Puede calcularse de la siguiente manera:

Capital de trabajo = Activos corrientes – Pasivos corrientes

Una adecuada gestión del capital de trabajo es especialmente importante en etapas de crecimiento. Un aumento de las ventas puede requerir mayores recursos para adquirir inventario, contratar personal, pagar proveedores o financiar nuevas operaciones antes de recibir el pago de los clientes.

Monitorear este indicador permite conocer si la empresa cuenta con los recursos suficientes para sostener su crecimiento sin generar una presión excesiva sobre su liquidez.

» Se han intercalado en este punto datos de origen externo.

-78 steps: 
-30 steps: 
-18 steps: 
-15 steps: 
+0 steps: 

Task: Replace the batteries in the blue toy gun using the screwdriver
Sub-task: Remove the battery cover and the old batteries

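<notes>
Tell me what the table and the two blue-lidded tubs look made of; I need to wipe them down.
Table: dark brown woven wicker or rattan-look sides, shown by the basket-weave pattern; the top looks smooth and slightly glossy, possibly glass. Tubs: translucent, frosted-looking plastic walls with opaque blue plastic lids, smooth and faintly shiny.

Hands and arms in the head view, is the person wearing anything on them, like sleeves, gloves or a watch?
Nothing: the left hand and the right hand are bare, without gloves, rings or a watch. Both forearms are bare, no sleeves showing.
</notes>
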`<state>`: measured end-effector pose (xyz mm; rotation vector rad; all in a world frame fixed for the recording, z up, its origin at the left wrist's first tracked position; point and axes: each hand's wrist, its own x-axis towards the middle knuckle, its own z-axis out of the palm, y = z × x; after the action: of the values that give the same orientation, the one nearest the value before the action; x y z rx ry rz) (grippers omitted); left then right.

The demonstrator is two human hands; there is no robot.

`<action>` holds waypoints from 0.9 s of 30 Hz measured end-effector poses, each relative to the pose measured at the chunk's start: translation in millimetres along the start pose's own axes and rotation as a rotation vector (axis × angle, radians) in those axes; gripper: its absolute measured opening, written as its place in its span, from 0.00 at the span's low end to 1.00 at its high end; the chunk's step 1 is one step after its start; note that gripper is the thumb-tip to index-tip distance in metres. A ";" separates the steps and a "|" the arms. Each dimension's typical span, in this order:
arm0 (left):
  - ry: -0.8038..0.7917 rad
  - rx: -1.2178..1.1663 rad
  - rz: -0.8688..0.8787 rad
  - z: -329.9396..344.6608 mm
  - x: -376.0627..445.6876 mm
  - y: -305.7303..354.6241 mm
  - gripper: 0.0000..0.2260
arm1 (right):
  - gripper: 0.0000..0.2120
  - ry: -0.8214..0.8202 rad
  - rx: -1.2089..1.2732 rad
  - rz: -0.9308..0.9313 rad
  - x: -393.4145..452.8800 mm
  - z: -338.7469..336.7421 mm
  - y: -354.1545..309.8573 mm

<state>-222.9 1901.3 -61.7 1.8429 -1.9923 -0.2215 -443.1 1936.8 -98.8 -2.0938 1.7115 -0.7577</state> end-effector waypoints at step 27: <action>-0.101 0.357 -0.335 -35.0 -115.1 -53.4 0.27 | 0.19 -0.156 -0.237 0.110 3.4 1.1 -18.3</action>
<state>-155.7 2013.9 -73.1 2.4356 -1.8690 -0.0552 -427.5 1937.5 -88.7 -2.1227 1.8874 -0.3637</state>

5. Ciclo de conversión de efectivo

El ciclo de conversión de efectivo permite conocer cuánto tiempo transcurre desde que una empresa utiliza recursos para desarrollar su actividad hasta que recupera ese dinero mediante el cobro de sus ventas.

Un ciclo de efectivo demasiado largo puede generar presión sobre el flujo de caja y aumentar las necesidades de financiamiento de corto plazo.

Para reducirlo, las empresas pueden aplicar estrategias como mejorar la gestión de cobranzas, optimizar los niveles de inventario y negociar mejores condiciones de pago con sus proveedores.

Mientras más eficiente sea este ciclo, más rápido podrá la empresa recuperar el efectivo invertido en su operación.

¿Cómo mejorar la liquidez de una empresa?

Monitorear estos cinco KPIs financieros permite obtener una visión más clara de la situación financiera del negocio y detectar anticipadamente posibles problemas de liquidez.

También ayuda a identificar cuándo el crecimiento de las ventas está generando una mayor necesidad de capital de trabajo o cuándo los largos periodos de cobranza están afectando el flujo de caja.

En estos casos, además de optimizar los gastos, negociar plazos con proveedores y mejorar la gestión de cobranzas, existen alternativas financieras que permiten obtener liquidez a partir de las cuentas por cobrar.

Una de ellas es el factoring, que permite adelantar el cobro de facturas pendientes y convertirlas en liquidez para atender necesidades de capital de trabajo sin tener que esperar hasta su fecha de vencimiento.

De esta manera, una empresa puede utilizar sus propias cuentas por cobrar para mantener sus operaciones, cumplir con sus compromisos financieros o aprovechar nuevas oportunidades de crecimiento.